Однако именно патриоты и славянофилы искали с ним встреч в его последние годы, и воспринимали его отказ от либерализма - как путь к корням, к русской почве. Многих интеллигентных людей новые знакомства Зиновьева шокировали: национализм в московской среде никогда не считался приличным: как ни драпируй почвенничество, а национализм и погромы из него торчат. Традиционно позицию славянофилов связывали с государственностью, с официальной линией правительства. И это всегда вызывало брезгливость у людей с хорошим вкусом.

Однако в конце прошлого века славянофильство неожиданно приобрело характер оппозиционный - и потому стало притягательным, сделалось модным быть слегка славянофилом. Конечно, все реальные интересы и карьеры располагались в западном направлении, но отметиться в националистической газете «Завтра», пойти на чтение стихов нацбола Лимонова - весьма любопытно и даже пикантно. Это стало чем-то вроде дружбы с левыми философами в Италии, напоминало приятельские отношения со скандальными рокерами. Славянофильство вдруг окрасилось в романтические тона - вместо привычного патриархально-унылого заборного колера.

В конце прошлого века, когда Россия показательно повернулась к Западу (а многим эти годы напоминают время Петровских реформ), что могли они, славянофилы, со своими запечными идеалами, противопоставить прогрессу и западной цивилизации? И рухнувшая держава, и чувство заката нации, и народная беда - все это сделало славянофилов чуть ли не столь же притягательными, какими когда-то, в советскую эпоху, были диссиденты-западники. Упорные люди, отстаивающие немодные убеждения, - сколько же было в этой позиции красоты! Вчера еще обласканы партией и правительством, сегодня выброшены на обочину, прыткие мальчики-менеджеры их обошли, но как же эти почвенники держатся! Казалось, маятник истории качнулся в другую сторону, и теперь чувство достоинства перекочевало в почвенников, а интернациональные правозащитники и абстрактные гуманисты стали отныне держимордами. Словно поворот державы сделал государственников - изгоями, изгоев - государственниками - и этот сюжетный ход всех возбуждал.

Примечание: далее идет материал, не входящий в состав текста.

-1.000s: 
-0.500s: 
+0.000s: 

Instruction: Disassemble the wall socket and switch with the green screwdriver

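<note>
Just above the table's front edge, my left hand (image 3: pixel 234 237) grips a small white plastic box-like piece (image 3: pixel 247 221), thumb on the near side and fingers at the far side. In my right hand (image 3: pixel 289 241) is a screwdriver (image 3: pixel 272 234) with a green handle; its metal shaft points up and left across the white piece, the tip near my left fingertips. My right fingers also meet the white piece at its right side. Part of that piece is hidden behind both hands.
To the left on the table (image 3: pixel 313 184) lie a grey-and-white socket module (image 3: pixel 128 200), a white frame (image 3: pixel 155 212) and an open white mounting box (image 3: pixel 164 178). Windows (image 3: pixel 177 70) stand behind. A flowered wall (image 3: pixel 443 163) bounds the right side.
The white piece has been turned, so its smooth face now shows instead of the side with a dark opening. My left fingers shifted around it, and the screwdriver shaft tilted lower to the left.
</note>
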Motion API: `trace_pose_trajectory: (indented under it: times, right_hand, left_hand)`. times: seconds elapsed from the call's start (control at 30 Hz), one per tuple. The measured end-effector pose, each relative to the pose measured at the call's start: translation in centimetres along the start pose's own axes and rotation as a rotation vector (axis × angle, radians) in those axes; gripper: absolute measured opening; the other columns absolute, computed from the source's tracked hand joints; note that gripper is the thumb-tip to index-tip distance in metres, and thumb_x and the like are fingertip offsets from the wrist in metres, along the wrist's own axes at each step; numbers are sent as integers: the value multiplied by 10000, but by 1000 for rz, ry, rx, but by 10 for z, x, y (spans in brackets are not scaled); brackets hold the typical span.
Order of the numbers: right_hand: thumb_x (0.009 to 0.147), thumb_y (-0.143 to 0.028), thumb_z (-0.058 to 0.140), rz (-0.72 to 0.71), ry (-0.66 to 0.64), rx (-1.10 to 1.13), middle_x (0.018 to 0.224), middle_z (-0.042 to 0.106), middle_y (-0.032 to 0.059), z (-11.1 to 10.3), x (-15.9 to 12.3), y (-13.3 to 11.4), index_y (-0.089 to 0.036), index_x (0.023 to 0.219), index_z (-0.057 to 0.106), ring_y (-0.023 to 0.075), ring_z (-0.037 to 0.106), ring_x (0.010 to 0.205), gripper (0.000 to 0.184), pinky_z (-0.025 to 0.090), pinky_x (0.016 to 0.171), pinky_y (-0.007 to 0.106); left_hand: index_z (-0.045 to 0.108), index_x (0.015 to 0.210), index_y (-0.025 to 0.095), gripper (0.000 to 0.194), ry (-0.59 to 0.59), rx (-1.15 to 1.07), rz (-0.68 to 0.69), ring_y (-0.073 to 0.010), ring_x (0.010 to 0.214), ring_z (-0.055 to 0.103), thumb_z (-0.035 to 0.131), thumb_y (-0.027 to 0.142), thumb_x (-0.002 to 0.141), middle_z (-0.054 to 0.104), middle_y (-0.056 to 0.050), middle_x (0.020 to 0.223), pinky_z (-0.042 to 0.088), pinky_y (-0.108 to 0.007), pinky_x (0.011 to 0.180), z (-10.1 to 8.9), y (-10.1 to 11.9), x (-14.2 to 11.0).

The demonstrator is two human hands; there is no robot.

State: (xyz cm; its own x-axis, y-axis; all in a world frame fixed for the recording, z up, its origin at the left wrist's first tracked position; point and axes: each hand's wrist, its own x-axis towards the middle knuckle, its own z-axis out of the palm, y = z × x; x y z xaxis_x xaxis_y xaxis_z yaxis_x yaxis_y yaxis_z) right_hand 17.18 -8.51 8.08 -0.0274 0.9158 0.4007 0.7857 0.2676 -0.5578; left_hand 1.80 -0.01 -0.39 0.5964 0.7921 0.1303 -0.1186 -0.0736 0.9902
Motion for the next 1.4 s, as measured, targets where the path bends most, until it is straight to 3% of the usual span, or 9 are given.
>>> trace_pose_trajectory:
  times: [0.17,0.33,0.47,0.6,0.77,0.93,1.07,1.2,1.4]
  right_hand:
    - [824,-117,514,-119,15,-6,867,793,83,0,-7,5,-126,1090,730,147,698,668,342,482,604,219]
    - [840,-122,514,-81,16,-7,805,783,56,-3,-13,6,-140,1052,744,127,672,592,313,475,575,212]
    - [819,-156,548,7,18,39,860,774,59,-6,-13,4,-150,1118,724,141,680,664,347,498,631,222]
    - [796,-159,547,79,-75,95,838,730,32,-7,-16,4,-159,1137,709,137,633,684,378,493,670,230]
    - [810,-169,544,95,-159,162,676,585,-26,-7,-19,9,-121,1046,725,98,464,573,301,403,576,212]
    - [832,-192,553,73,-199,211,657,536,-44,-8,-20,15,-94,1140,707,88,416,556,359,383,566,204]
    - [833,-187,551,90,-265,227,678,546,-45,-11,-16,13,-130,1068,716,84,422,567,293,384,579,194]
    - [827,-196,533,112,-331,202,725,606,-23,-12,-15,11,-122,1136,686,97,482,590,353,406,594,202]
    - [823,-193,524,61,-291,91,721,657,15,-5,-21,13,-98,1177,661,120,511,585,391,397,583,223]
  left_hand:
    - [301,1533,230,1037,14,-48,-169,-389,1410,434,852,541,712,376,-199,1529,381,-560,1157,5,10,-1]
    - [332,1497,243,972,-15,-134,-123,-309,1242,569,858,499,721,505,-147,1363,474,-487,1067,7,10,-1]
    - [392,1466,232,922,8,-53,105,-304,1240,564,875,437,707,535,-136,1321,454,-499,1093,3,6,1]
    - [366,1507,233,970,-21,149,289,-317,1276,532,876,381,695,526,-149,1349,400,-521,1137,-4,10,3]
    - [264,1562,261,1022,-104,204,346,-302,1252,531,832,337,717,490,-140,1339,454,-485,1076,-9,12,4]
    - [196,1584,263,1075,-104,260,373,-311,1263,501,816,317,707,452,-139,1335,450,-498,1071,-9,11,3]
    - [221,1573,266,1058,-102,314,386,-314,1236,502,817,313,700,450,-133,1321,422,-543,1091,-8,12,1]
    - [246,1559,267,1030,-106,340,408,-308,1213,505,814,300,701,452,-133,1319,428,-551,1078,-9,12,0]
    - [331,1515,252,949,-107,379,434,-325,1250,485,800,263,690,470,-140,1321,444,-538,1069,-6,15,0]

В этом месте надо сказать парадоксальную, но крайне важную вещь. Именно в моменты поворота России к Западу славянофильская позиция укрепляется - в годы застоя она не столь сильна. Однако находясь в опале, почвенная идея набирает сил, проникает в общество, постепенно возвращает былую позицию и даже осваивает новые рубежи. Вероятно, правильно будет сказать, что любой западный поворот и затевается для придания новых сил и моральных прав почвенной позиции. В наше время это происходило так

Славянофилы и националисты использовали все притягательные атрибуты подполья - точь-в-точь как диссиденты семидесятых, но с большим размахом. Сперва это было просто воем партийцев по былым привилегиям. Потом стало приобретать черты академической науки, правда, выглядело это немного странно: появились псевдонаучные труды о знаках и символах, зловещие конспирологические теории, обличения масонов, планы по строительству Пятой Российской Империи, инициации эзотерических братств, и прочая дикая алхимия. Было смешно.

Слухи ползли по Москве, по России - мол, вербуются отряды сопротивления иноземному игу, сходятся общества борцов за Россию, подбирается человек к человеку, боец к бойцу, Минин к Пожарскому. Ужо придет время, грянет возмездие оккупантам - банкирам и держателям казино! Попляшете тогда, жирные буржуи, приватизаторы народного добра.

Приятно было в это поиграть, хотя и немного страшновато: а вдруг заиграемся, они и правда станут силой? Нет, куда им! Все уже куплено и продано в России - не повернешь ни вправо, ни влево. Капитализм - вот главная сила сегодня, а власть денег интернациональна, что нам какие-то патриоты! Что могут они нынче, соколы с выдранными перьями, маршалы в отставке, беззубые упыри! Замшелые, нелепые пенсионеры - ах это даже любопытно: прочесть их желтую газетенку, не все же журнал «Форбс» читать.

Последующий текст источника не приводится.